If the problem is the case-insensitive part, note that you can set
internal options within the regexp itself, using (?options). In
particular, /(?i)foo/ is equivalent to /foo/i but can be set where you
can't pass flags separately from the regexp.

If the problem is writing separate rules for each, then check your Exim
version ("exim -bV"); I don't know what any given OS ships with in any
given release. If you have at least Exim 4.67, then you can use the
'forany' conditional.

  condition = ${if forany {<; \
        \N(?i)^dsl.*\..+\.\N ;\
        \N(?i)[ax]dsl.*\..*\.\N \
          }{match {$sender_helo_name}{$item}}}


I changed the list separator to ';' since it's less likely to be in any
of your regexps; ':' will be in the non-capturing grouping parentheses
(?:...|...).

> The other thing is bypassing these checks for authenticated users.
>
> Authenticated users submit mail via the submission port (587) but I see the mail going through the EHLO/HELO checks.


EHLO happens before authentication.
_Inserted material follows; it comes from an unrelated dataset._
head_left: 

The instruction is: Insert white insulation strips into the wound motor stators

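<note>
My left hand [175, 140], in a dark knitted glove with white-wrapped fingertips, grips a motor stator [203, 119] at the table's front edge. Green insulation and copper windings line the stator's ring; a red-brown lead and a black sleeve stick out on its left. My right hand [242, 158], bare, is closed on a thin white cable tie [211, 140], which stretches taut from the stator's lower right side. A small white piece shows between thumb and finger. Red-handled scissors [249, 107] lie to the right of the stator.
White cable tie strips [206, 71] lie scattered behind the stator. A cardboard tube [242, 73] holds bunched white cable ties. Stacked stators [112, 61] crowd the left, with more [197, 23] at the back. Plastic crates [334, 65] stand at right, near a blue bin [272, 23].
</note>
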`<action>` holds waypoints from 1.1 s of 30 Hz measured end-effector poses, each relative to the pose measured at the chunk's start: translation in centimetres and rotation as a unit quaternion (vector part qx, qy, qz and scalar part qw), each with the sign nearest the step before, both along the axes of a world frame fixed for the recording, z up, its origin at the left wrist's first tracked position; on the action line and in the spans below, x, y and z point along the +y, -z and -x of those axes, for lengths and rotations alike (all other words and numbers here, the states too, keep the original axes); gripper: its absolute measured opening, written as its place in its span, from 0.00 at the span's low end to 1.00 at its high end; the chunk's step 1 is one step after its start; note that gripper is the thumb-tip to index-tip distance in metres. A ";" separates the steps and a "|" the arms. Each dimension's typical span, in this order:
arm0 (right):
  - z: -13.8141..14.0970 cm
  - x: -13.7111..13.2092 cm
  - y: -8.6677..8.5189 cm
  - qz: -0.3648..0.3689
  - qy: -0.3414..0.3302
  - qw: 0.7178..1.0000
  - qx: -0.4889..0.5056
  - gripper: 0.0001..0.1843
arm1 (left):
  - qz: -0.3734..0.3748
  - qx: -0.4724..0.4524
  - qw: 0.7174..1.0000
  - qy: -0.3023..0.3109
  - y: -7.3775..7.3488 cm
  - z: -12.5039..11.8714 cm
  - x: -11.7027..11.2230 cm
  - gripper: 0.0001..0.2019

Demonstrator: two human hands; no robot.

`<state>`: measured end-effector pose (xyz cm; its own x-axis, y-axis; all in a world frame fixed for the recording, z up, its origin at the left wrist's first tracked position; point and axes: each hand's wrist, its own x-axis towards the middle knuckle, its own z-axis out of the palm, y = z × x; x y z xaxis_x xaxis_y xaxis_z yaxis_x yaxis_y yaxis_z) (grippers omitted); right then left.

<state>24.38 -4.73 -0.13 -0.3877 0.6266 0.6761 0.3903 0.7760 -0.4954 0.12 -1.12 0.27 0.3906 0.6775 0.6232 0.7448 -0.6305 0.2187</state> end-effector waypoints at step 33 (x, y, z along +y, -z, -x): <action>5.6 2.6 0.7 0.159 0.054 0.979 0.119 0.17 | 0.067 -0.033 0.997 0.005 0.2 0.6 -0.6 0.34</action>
It's the response to EHLO which
tells the client which authentication mechanisms are available.

You can check $received_port to see which port number the connection is
on. You can then later, perhaps, require that the user be authenticated
if on port 587. If you start finding yourself putting in too many
special-case rules, note that one ACL can dispatch to another, so you
can fork the logic. Details in The Exim Specification.